Para CEO da Brisanet, ação da Anatel sobre ISPs irregulares pode acelerar consolidação

A Brisanet avalia que a atuação da Anatel sobre provedores irregulares deve acelerar a consolidação do mercado de banda larga, sobretudo no Nordeste, onde a companhia diz enfrentar uma disputa intensa por preço com grandes operadoras e pequenos prestadores. Em teleconferência com analistas, o CEO José Roberto Nogueira afirmou que há um processo de “enxugamento” em curso no setor e associou parte desse movimento à falta de investimento em infraestrutura por concorrentes de menor porte.

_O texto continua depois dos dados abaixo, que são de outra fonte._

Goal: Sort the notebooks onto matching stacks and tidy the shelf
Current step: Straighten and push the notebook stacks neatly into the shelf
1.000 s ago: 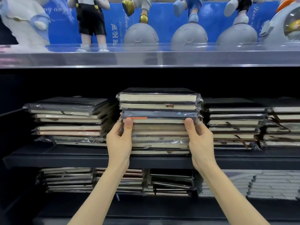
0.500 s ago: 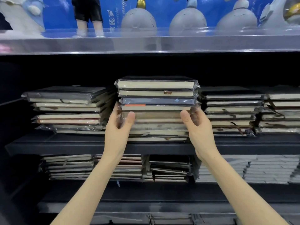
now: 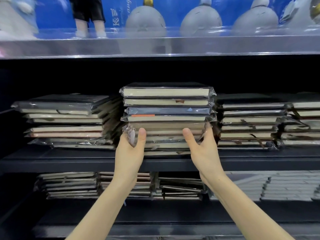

Segundo o executivo, a pressão competitiva na região não vem apenas dos pequenos provedores, mas também das operadoras de maior porte. “Nas cidades em que nós operamos, o ticket médio [da concorrência] já está abaixo de R$ 50, tanto em grandes operadoras, quanto nas pequenas”, afirmou.

Segundo ele, a Brisanet que não pretende acompanhar esse movimento ticket baixo. Na avaliação dele, a manutenção de preços mais baixos compromete a capacidade de atualização constante da infraestrutura. “Quem não está investindo em backbone robusto, quem não está investindo em equipamento de rede robusto, vai ter um problema maior no futuro.”

Fiscalização e enxugamento do mercado

Ao responder a uma pergunta sobre a fiscalização de provedores menores, Nogueira disse concordar que a iniciativa da Anatel tende a trazer mais racionalidade ao mercado, inclusive surtir efeito e acelerar M&A.

Na leitura do executivo, muitos provedores reduziram investimentos nos últimos anos e passaram a operar com foco em extrair receita da base já construída. “Muitos provedores de três anos para cá deixaram de investir. Baixaram os preços, ou seja, não tiveram mais aquela visibilidade que o negócio deles teria um futuro sólido”, afirmou. Segundo ele, esse processo pode levar a deterioração da qualidade da rede em um cenário de consumo crescente de dados. “A rede entra em colapso.”

O executivo também vinculou esse quadro à intensificação da fiscalização por parte da agência. “Então, esse movimento da Anatel deve acelerar”, declarou.

Nogueira também chamou atenção para obrigações de guarda e rastreabilidade de acessos, ao dizer que parte dos prestadores não atenderia requisitos exigidos em investigações. “Tem muitos provedores que são irregulares por completo”, afirmou. Em seguida, acrescentou: “Tem hoje o crime digital, que é o crime financeiro, o crime de pedofilia, e esses provedores, uma grande quantidade, milhares, não atendem esses requisitos.”